Output range, inclusive: from the line containing "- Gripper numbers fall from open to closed" to the line containing "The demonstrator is". Restate those lines from the data below word for word and only those.

Data block Start Marker

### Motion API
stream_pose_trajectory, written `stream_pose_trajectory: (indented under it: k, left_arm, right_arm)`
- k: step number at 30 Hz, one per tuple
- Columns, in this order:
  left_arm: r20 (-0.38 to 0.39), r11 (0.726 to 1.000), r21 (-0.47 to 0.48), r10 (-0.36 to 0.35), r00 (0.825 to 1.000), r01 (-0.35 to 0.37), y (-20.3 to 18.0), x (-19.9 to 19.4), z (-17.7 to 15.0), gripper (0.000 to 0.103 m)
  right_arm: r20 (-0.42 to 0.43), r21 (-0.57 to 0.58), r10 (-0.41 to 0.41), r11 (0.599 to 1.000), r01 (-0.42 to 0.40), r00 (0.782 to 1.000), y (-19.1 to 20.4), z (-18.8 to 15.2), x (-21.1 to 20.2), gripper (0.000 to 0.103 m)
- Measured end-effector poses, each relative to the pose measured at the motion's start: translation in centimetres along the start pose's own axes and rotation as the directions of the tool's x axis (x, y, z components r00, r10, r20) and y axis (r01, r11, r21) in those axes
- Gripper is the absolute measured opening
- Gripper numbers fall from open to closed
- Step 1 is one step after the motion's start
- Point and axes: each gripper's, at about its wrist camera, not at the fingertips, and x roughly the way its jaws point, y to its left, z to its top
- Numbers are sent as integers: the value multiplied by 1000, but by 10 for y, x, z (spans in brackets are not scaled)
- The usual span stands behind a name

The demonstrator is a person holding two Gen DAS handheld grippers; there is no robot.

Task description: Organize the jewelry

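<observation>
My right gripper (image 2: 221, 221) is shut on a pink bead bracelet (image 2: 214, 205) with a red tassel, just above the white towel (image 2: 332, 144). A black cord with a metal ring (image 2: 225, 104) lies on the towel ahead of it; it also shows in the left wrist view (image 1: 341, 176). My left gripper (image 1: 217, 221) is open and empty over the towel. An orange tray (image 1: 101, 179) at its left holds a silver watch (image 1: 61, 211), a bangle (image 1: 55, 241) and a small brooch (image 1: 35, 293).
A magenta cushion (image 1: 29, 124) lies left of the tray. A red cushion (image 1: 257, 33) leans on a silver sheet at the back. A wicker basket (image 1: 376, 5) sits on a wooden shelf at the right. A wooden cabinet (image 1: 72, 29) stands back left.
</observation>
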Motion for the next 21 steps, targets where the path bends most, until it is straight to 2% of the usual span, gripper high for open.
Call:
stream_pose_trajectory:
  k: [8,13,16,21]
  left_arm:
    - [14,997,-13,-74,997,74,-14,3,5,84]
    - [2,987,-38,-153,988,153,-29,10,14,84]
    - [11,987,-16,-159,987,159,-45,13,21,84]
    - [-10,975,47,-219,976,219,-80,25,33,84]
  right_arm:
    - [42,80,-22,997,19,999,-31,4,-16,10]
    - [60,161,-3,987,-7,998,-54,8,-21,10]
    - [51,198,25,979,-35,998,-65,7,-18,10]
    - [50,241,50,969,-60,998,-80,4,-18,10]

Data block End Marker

*Response*.
- Gripper numbers fall from open to closed
- Step 1 is one step after the motion's start
- Point and axes: each gripper's, at about its wrist camera, not at the fingertips, and x roughly the way its jaws point, y to its left, z to its top
- Numbers are sent as integers: the value multiplied by 1000, but by 10 for y, x, z (spans in brackets are not scaled)
- The usual span stands behind a name

The demonstrator is a person holding two Gen DAS handheld grippers; there is no robot.

That completes the answer, and no more is expected.